Yüzde 41 oranında oy alan AK Parti kimi tercih ederse, onunla koalisyon kurulur. Öyle ya da böyle CHP veyahut MHP, AK Parti'nin kurallarına göre oynamak zorunda...Eğer bunu yapmazlarsa erken genel seçime gidilecek, görev yeniden seçmene verilecek.

Yani bir kez daha, belki de son kez zorlu bir görevle yüzleşeceğiz. Bu görev, bir ulusun kaderini karara bağlayacak bir görev olacak.

Özetle; bir koalisyon kurulsa da kurulmasa da erken seçime gitmemiz kaçınılmaz.
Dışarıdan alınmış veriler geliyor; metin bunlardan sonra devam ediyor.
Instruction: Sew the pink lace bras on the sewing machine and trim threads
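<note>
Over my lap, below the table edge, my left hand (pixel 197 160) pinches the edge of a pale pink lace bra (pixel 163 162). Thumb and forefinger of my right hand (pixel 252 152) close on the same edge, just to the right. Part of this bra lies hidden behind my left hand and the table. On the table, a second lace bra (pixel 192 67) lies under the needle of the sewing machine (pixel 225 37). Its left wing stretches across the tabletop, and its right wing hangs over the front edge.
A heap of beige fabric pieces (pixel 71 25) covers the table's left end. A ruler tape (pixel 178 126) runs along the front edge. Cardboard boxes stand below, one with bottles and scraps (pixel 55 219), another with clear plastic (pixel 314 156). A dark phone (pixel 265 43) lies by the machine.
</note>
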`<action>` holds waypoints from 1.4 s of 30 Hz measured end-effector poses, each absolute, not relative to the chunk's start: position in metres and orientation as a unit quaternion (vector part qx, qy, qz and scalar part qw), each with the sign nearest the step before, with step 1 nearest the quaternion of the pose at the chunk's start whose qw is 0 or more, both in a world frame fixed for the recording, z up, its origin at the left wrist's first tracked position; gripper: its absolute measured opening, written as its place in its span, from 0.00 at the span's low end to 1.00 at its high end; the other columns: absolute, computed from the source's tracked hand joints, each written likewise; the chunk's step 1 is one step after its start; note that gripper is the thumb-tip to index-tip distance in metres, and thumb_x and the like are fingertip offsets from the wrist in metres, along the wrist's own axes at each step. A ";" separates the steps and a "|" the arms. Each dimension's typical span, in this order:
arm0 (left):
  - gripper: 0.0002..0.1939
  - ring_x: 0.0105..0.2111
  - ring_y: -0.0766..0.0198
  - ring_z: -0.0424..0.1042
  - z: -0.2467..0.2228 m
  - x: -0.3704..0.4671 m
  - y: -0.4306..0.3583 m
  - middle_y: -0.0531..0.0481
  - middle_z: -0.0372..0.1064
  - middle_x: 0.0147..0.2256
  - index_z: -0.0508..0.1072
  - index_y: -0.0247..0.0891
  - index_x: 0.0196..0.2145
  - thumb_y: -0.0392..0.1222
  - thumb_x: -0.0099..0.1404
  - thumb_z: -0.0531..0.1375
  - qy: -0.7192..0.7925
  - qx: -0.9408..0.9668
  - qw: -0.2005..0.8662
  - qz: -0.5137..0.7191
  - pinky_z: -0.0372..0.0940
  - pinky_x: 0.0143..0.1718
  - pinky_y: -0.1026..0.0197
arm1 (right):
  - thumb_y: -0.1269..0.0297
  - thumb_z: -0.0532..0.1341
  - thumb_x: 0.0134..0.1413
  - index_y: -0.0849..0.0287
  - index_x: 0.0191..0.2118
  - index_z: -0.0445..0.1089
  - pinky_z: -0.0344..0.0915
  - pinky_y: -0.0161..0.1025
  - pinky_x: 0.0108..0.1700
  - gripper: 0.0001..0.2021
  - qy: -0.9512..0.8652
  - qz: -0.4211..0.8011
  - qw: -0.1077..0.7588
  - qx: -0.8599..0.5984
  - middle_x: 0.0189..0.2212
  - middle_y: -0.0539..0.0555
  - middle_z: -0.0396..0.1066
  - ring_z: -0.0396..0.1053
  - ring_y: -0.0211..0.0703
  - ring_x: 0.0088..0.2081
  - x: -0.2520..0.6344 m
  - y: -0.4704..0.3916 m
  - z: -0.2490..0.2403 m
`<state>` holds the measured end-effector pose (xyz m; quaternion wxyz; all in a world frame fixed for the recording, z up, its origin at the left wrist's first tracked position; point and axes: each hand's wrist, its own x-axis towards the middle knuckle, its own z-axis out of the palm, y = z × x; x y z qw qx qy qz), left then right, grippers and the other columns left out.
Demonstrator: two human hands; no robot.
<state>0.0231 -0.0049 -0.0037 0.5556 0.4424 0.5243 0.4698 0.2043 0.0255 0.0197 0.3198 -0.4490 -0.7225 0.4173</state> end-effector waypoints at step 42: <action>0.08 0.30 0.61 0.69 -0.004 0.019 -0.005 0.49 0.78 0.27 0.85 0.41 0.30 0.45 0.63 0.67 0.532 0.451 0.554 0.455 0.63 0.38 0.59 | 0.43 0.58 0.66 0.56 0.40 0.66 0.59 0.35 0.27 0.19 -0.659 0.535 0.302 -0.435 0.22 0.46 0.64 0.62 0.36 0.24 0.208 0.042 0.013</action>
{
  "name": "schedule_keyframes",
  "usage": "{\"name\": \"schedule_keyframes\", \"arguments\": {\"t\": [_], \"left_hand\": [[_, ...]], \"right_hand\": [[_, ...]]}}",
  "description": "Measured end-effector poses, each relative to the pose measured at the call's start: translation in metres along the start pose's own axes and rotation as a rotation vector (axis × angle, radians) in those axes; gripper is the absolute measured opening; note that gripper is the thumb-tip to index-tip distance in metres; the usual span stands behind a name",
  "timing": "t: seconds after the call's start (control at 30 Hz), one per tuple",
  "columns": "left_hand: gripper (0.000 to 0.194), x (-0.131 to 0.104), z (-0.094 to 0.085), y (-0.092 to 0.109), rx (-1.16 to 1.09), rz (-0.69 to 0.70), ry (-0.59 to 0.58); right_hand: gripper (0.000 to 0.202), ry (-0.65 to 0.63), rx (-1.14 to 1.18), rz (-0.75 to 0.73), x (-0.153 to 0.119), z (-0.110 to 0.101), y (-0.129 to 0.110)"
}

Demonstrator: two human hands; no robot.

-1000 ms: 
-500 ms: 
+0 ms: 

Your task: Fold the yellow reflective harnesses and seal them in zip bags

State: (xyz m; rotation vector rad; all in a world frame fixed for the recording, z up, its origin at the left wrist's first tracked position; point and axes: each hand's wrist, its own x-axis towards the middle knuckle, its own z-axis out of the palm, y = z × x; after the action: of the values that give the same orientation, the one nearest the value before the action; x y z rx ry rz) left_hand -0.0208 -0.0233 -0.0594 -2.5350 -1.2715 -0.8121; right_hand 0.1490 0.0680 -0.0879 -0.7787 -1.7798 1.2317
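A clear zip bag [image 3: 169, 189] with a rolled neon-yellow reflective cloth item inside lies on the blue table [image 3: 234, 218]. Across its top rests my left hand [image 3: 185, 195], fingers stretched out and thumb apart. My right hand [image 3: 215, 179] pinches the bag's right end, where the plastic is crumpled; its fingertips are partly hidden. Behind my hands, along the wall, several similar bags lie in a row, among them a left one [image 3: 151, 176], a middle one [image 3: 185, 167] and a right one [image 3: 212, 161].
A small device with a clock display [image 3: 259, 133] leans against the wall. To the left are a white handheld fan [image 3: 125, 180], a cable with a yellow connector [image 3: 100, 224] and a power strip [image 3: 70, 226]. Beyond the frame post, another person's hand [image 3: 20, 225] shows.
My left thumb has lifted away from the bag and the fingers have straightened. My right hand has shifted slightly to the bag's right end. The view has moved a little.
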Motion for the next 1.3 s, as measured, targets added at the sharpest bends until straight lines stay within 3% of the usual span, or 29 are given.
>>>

Bunu sokaktaki herkes görüyor ama ortada çarpıcı bir gerçek var.

AK Parti'nin bazı teşkilatları henüz bu gerçekle yüzleşmiş değil.

Merkez medya ile paralel medya erken seçim için algı operasyonlarına başladı ama AK Partili bazı belediye ve teşkilatlar Ramazan çadırları, Havicat Karagöz oyunları, mehteran müzikleri, Fetih marşları, Fettah Can konserleri ile erken seçime harika bir hazırlık yapıyor maşallah!..

Seçime 1 ay kala çarşı pazarda, cadde sokakta el sıkmakla seçim kazanılmadığı tecrübesini daha 15 gün önce yaşamalarına rağmen geniş geniş takılmaya devam etmeleri yüzde 41'den ders almadıklarını gösteriyor.

Davutoğlu'nun, "Hemen şimdi, yeniden Bismillah diyoruz" mesajı henüz kendilerine ulaşmamış demek ki...


Dipnot: Meclis'te kaydını yaptıran CHP İstanbul Milletvekili Erdoğan Toprak, olası koalisyon seçenekleri konusunda ümitsiz olmadığını ifade etmiş.

Geçmişteki koalisyonları anımsatan Toprak, "1995 yılında bu parlamentoya geldiğimde gene böyle çok partili bir tablo vardı. O süreçte de bazı çevreler, parlamenterler gelir gelmez 'Buradan hükümet çıkmaz, erken seçim olur' demişlerdi. 95'te de 99'da da bu tabloları yaşadık ve orada çok başarılı iktidarlar çıktı" demiş.

Ülkeyi dibe vurduran koalisyonlara "Başarılı" diyen CHP'nin ülkeyi nasıl yaşanabilir hale getireceğini görüyorsunuz değil mi?